_Activity_
Only the text of the records belongs in the answer; the pictures must be dropped.

_Data to process_

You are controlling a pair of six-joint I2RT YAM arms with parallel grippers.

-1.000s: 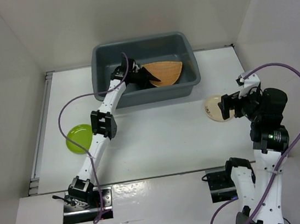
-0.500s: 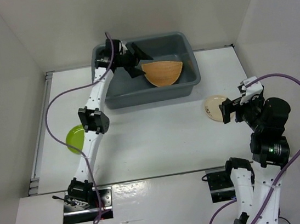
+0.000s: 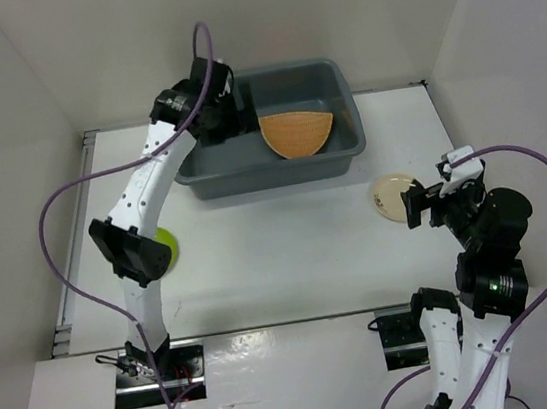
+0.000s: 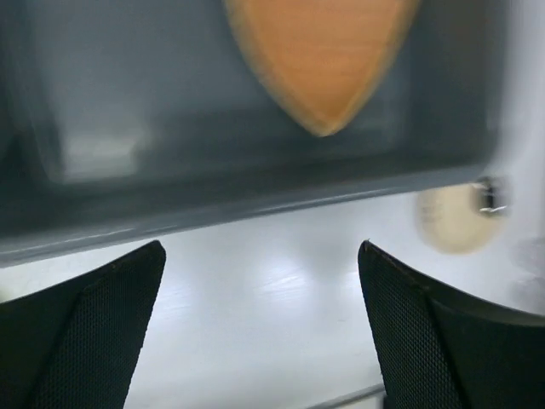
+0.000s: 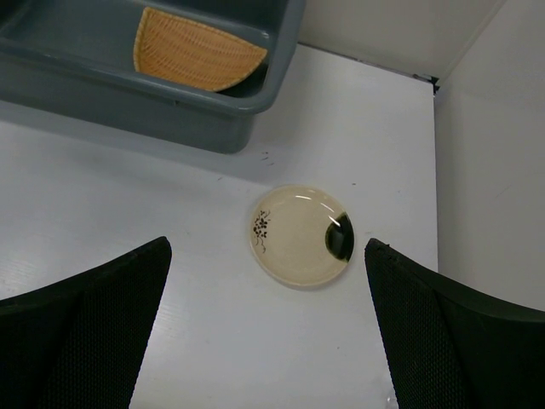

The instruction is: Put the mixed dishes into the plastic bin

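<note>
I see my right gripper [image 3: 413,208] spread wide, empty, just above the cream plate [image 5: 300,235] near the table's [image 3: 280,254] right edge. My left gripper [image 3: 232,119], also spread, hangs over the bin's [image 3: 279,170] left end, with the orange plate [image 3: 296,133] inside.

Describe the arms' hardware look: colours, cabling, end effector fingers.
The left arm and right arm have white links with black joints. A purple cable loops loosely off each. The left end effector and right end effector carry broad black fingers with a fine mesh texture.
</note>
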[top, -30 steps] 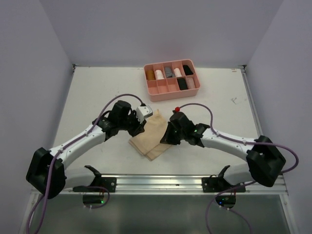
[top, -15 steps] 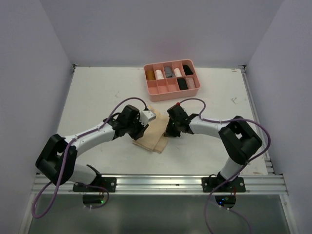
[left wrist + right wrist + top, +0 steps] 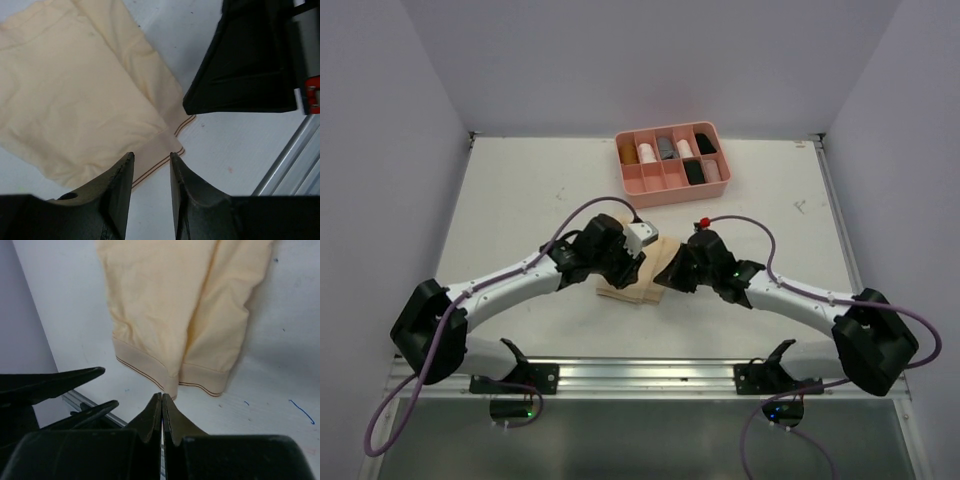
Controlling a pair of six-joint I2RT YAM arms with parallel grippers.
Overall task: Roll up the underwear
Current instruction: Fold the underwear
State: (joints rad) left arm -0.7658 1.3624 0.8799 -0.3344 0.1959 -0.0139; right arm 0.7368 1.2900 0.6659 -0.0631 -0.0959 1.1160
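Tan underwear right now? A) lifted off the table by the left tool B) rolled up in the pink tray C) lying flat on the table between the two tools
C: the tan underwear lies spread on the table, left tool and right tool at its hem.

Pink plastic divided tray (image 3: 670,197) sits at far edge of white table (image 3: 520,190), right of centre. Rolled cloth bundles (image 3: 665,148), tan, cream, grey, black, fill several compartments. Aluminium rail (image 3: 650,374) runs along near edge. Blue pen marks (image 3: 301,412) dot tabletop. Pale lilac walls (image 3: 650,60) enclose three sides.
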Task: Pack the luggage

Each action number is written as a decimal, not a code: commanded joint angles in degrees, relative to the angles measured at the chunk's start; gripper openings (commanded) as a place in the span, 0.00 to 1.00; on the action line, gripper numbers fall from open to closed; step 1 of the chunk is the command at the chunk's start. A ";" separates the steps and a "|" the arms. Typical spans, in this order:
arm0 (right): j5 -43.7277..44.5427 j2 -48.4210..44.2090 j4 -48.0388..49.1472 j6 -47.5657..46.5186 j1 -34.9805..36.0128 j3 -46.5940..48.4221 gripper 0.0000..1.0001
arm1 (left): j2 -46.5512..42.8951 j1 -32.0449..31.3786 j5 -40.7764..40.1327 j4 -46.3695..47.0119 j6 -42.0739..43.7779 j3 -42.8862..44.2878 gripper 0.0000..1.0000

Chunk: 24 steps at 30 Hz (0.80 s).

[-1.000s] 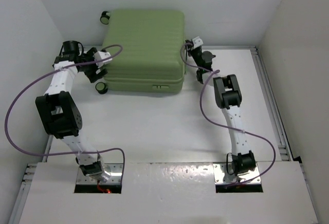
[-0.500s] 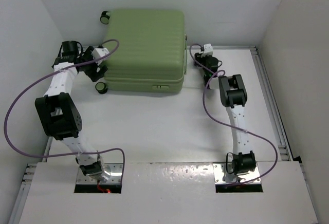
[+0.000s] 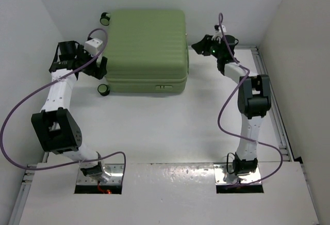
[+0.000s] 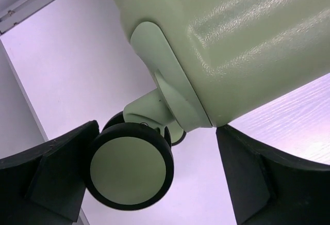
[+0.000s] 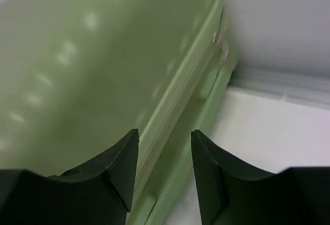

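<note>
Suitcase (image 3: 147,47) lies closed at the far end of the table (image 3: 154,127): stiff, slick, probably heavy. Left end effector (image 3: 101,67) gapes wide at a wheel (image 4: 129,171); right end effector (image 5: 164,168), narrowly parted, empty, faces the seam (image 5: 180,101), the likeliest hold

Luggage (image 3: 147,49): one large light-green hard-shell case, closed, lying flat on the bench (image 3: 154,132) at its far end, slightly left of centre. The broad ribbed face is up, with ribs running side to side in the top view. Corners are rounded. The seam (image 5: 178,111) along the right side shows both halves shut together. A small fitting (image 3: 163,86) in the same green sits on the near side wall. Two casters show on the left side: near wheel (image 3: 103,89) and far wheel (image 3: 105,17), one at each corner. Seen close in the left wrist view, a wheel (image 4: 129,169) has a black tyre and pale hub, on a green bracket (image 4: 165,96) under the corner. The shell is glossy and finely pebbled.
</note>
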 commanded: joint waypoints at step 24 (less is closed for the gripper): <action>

_Result of the task_
You are controlling a pair of six-joint I2RT YAM arms with parallel grippers.

-1.000s: 
-0.500s: 
+0.000s: 
+0.000s: 
+0.000s: 

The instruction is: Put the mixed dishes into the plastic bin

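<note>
I see my right gripper [image 3: 413,208] spread wide, empty, just above the cream plate [image 5: 300,235] near the table's [image 3: 280,254] right edge. My left gripper [image 3: 232,119], also spread, hangs over the bin's [image 3: 279,170] left end, with the orange plate [image 3: 296,133] inside.

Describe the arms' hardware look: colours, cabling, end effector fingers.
The left arm and right arm have white links with black joints. A purple cable loops loosely off each. The left end effector and right end effector carry broad black fingers with a fine mesh texture.
</note>
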[top, -30 steps] 
[top, -15 steps] 
[left wrist + right wrist + top, +0 steps] 
Controlling a pair of six-joint I2RT YAM arms with parallel grippers.
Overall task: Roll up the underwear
Current instruction: Fold the underwear
State: (joints rad) left arm -0.7658 1.3624 0.8799 -0.3344 0.1959 -0.0139; right arm 0.7368 1.2900 0.6659 -0.0631 -0.0959 1.1160
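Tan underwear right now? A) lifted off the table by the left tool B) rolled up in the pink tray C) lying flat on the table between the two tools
C: the tan underwear lies spread on the table, left tool and right tool at its hem.

Pink plastic divided tray (image 3: 670,197) sits at far edge of white table (image 3: 520,190), right of centre. Rolled cloth bundles (image 3: 665,148), tan, cream, grey, black, fill several compartments. Aluminium rail (image 3: 650,374) runs along near edge. Blue pen marks (image 3: 301,412) dot tabletop. Pale lilac walls (image 3: 650,60) enclose three sides.
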Task: Pack the luggage

Each action number is written as a decimal, not a code: commanded joint angles in degrees, relative to the angles measured at the chunk's start; gripper openings (commanded) as a place in the span, 0.00 to 1.00; on the action line, gripper numbers fall from open to closed; step 1 of the chunk is the command at the chunk's start. A ";" separates the steps and a "|" the arms. Typical spans, in this order:
arm0 (right): j5 -43.7277..44.5427 j2 -48.4210..44.2090 j4 -48.0388..49.1472 j6 -47.5657..46.5186 j1 -34.9805..36.0128 j3 -46.5940..48.4221 gripper 0.0000..1.0001
arm1 (left): j2 -46.5512..42.8951 j1 -32.0449..31.3786 j5 -40.7764..40.1327 j4 -46.3695..47.0119 j6 -42.0739..43.7779 j3 -42.8862..44.2878 gripper 0.0000..1.0000

Chunk: 24 steps at 30 Hz (0.80 s).

[-1.000s] 
[-0.500s] 
[+0.000s] 
[+0.000s] 
[+0.000s] 

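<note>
Suitcase (image 3: 147,47) lies closed at the far end of the table (image 3: 154,127): stiff, slick, probably heavy. Left end effector (image 3: 101,67) gapes wide at a wheel (image 4: 129,171); right end effector (image 5: 164,168), narrowly parted, empty, faces the seam (image 5: 180,101), the likeliest hold

Luggage (image 3: 147,49): one large light-green hard-shell case, closed, lying flat on the bench (image 3: 154,132) at its far end, slightly left of centre. The broad ribbed face is up, with ribs running side to side in the top view. Corners are rounded. The seam (image 5: 178,111) along the right side shows both halves shut together. A small fitting (image 3: 163,86) in the same green sits on the near side wall. Two casters show on the left side: near wheel (image 3: 103,89) and far wheel (image 3: 105,17), one at each corner. Seen close in the left wrist view, a wheel (image 4: 129,169) has a black tyre and pale hub, on a green bracket (image 4: 165,96) under the corner. The shell is glossy and finely pebbled.
</note>
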 commanded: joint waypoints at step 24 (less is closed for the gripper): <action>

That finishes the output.